As whispers of war fill the air in 1935 England, certain members of the upper class remain smitten with the Nazi regime.
Judge Eliot Waring drops a bombshell on his daughter Sophy: Her stepmother, Emilie, has left him for the architect planning their new home. Sophy spills the beans to her sister, Gizi, who’s her complete opposite: Sophy is practical, while Gizi is chasing aristocratic men alongside her friend Dee Malpas. Dee’s dad might be in trade and Jewish, but he’s also wealthy, and that money has gained her a new fiancé. Sophy’s older brother, Sam, who lives in Berlin, and their cousin, Alexei, a clever teen who lives with them, still need to be told about Emilie’s desertion.
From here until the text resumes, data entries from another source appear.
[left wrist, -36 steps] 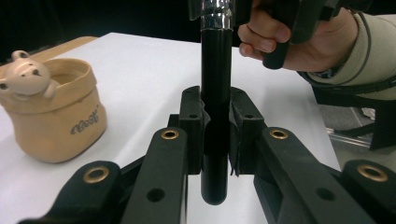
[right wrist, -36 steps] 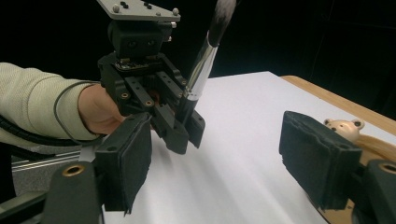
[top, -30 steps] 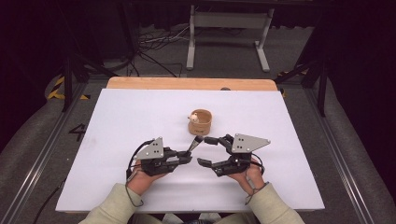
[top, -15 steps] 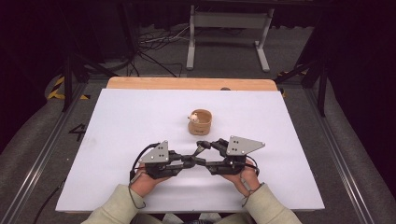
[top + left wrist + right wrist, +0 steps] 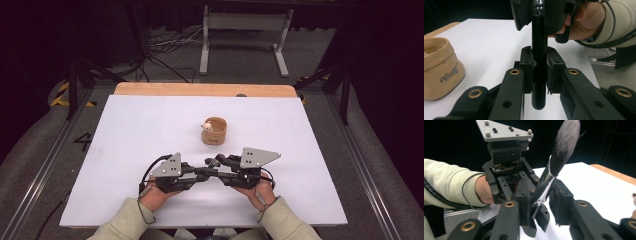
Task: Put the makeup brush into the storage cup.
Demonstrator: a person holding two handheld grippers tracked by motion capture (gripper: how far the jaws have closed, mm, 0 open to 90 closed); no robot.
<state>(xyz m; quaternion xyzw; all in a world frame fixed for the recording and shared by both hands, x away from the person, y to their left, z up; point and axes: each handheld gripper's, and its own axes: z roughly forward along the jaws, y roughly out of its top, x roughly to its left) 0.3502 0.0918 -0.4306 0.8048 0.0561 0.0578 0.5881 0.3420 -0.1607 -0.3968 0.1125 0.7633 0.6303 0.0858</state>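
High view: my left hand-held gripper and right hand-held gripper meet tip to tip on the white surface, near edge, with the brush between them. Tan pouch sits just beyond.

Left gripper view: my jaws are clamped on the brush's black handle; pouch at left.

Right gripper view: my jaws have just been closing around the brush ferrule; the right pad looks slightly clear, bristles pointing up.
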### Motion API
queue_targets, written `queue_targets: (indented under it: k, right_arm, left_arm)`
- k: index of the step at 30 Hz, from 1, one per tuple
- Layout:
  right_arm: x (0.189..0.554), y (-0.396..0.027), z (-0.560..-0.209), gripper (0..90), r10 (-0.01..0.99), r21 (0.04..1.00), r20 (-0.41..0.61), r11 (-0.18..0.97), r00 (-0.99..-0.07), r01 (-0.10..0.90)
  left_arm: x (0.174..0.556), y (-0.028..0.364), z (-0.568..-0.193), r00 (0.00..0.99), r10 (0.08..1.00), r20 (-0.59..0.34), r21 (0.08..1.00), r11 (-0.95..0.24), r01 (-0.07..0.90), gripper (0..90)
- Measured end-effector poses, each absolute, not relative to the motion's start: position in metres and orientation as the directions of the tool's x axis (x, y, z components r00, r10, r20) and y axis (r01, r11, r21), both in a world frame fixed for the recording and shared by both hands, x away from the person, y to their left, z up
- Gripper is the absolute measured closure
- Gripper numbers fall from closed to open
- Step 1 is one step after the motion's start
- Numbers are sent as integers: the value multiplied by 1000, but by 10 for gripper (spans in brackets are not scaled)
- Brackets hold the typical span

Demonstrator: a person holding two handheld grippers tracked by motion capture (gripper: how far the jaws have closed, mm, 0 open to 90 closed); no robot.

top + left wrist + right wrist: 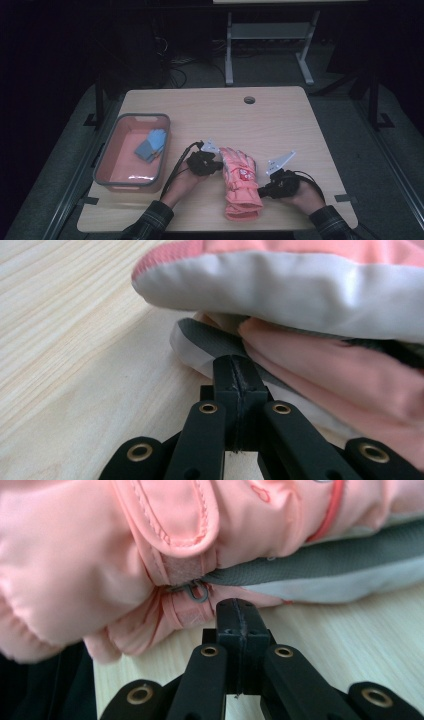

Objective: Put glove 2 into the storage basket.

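**Both grippers closing in on the pink glove, jaws shut**

The pink glove [240, 182] lies on the wooden table [280, 125], near the person's edge, cuff toward the person and fingers pointing away; the left gripper [216, 165] sits at its finger end and the right gripper [261, 191] at its cuff side; well to the left stands the grey bin [131, 152] with a blue glove [151, 145] already in it.

In the left gripper view the jaws of the left gripper [235, 371] are pressed together with nothing between them, their tip just at the pale underside of the glove [280, 285]; in the right gripper view the right gripper [239, 614] is likewise closed and empty, its tip just below a small metal hook [196, 592] by the cuff strap of the glove [150, 525].

The step in hand looks like the approach, or a nudge, before a pick-up; the likely aim is to carry the glove to the bin; the next move would call for the jaws to part, slide round a fold of fabric and clamp before any lift.

Whether either tip actually touches the fabric cannot be told; the high view is dim, so the jaws there are hard to make out; the glove's far side is cut off in both gripper views.
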State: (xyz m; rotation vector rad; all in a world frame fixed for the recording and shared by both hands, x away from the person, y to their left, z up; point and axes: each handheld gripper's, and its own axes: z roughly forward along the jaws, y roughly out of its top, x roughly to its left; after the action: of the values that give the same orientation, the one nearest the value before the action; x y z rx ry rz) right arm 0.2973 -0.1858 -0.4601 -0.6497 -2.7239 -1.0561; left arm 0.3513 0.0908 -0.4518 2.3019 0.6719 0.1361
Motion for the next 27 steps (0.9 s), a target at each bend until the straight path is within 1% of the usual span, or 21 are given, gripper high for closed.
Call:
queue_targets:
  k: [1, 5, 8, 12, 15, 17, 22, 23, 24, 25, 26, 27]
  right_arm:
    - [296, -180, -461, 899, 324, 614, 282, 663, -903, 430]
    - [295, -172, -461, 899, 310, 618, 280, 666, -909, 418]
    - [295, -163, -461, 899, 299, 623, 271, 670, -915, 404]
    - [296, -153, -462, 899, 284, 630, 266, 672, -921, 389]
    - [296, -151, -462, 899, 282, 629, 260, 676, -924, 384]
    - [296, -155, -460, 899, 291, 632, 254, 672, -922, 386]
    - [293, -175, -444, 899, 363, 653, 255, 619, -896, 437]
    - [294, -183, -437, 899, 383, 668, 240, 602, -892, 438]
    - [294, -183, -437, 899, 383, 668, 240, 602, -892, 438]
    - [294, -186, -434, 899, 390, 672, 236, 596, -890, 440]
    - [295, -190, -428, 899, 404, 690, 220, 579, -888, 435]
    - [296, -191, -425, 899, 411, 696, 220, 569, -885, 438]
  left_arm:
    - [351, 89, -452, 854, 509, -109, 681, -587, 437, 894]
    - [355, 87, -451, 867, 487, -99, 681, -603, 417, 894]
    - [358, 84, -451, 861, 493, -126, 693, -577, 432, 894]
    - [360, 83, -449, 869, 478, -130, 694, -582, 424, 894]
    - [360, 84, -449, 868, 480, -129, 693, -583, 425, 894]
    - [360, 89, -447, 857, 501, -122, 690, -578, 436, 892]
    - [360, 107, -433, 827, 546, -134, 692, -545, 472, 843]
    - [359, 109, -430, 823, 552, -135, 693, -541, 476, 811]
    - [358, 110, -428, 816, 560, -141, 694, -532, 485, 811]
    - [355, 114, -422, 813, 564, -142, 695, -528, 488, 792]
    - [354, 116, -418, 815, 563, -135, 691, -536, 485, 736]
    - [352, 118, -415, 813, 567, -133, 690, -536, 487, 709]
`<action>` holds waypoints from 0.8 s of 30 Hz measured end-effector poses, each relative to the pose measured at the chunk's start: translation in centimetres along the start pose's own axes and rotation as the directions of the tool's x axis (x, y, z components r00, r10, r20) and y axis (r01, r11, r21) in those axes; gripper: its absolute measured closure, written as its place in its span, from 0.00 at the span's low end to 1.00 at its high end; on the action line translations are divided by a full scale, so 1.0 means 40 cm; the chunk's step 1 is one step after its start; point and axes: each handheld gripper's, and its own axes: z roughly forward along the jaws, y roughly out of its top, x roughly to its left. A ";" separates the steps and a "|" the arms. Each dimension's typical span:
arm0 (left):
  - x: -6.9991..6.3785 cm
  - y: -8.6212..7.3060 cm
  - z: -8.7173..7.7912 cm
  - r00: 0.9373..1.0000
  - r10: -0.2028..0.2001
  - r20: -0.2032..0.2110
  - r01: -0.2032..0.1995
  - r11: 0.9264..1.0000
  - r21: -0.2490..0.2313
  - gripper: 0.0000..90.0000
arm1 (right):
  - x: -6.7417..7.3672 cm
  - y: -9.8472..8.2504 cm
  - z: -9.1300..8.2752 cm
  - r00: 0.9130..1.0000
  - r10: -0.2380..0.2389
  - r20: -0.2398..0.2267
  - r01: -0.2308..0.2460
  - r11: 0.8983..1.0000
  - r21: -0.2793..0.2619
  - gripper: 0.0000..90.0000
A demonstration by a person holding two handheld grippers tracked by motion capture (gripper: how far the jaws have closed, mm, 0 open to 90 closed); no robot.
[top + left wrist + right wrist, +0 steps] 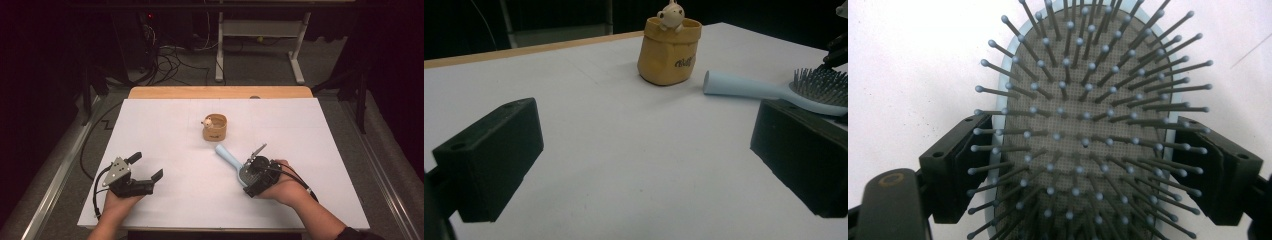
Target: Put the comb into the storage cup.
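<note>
On the white table (pixel 165 130), left fingers (pixel 489 160) gape empty; right fingers (pixel 953 170) clasp the hairbrush (pixel 1083 125) head.

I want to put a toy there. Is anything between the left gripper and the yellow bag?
No, just bare white table between the left gripper and the yellow bag, as the left gripper view shows.
</note>
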 end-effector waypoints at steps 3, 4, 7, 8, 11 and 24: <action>0.000 0.000 -0.001 1.000 0.003 -0.001 -0.003 1.000 0.001 0.01 | -0.001 0.003 0.000 1.000 -0.001 -0.002 0.001 1.000 0.009 0.17; 0.000 0.000 0.000 1.000 0.003 -0.001 -0.003 1.000 0.001 0.01 | -0.002 0.004 0.001 1.000 -0.004 -0.003 0.004 1.000 0.010 0.17; 0.000 -0.001 0.002 1.000 0.004 -0.001 -0.004 1.000 0.002 0.01 | -0.002 0.006 -0.001 1.000 0.004 -0.003 -0.004 1.000 0.018 0.20; 0.000 -0.001 0.002 1.000 0.005 0.000 -0.005 1.000 0.003 0.01 | -0.003 0.008 -0.001 1.000 -0.002 -0.002 0.002 1.000 0.021 0.20; -0.002 0.000 0.002 1.000 0.007 0.000 -0.007 1.000 0.002 0.01 | -0.002 0.009 -0.001 1.000 0.003 -0.001 -0.003 1.000 0.024 0.21; 0.000 0.001 0.001 1.000 0.004 -0.002 -0.004 1.000 -0.003 0.01 | -0.008 0.010 -0.004 1.000 0.003 -0.011 -0.003 1.000 0.028 0.23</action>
But the day after Dee’s engagement party at Falquonroy, her family’s home, it becomes clear that Emilie isn’t going anywhere, since her dog has found her dead body on the spot where the Warings’ new house was supposed to be built. DCI Herbert Reardon’s team includes London-based DS Tom Jago, who’s in the area quietly investigating Oswald Mosley’s fascist followers. The architect denies any plans to run off with Emilie, and though the judge might have enemies from his years on the bench, why would someone kill his departing wife? Reardon and Jago hope that a packet of photos found in Emilie’s handbag—which had gone missing but then turned up at Falquonroy—will help illuminate her mysterious past. When Sam arrives home, having quit his job in Germany over the Nazi threat, he recognizes Jago as a friend from university days. Sophy and Jago, who start to develop more than just a working relationship, recognize that it may take all their combined knowledge to find a killer.
The ambience of a Golden Age detective story with a thrilling twist of espionage.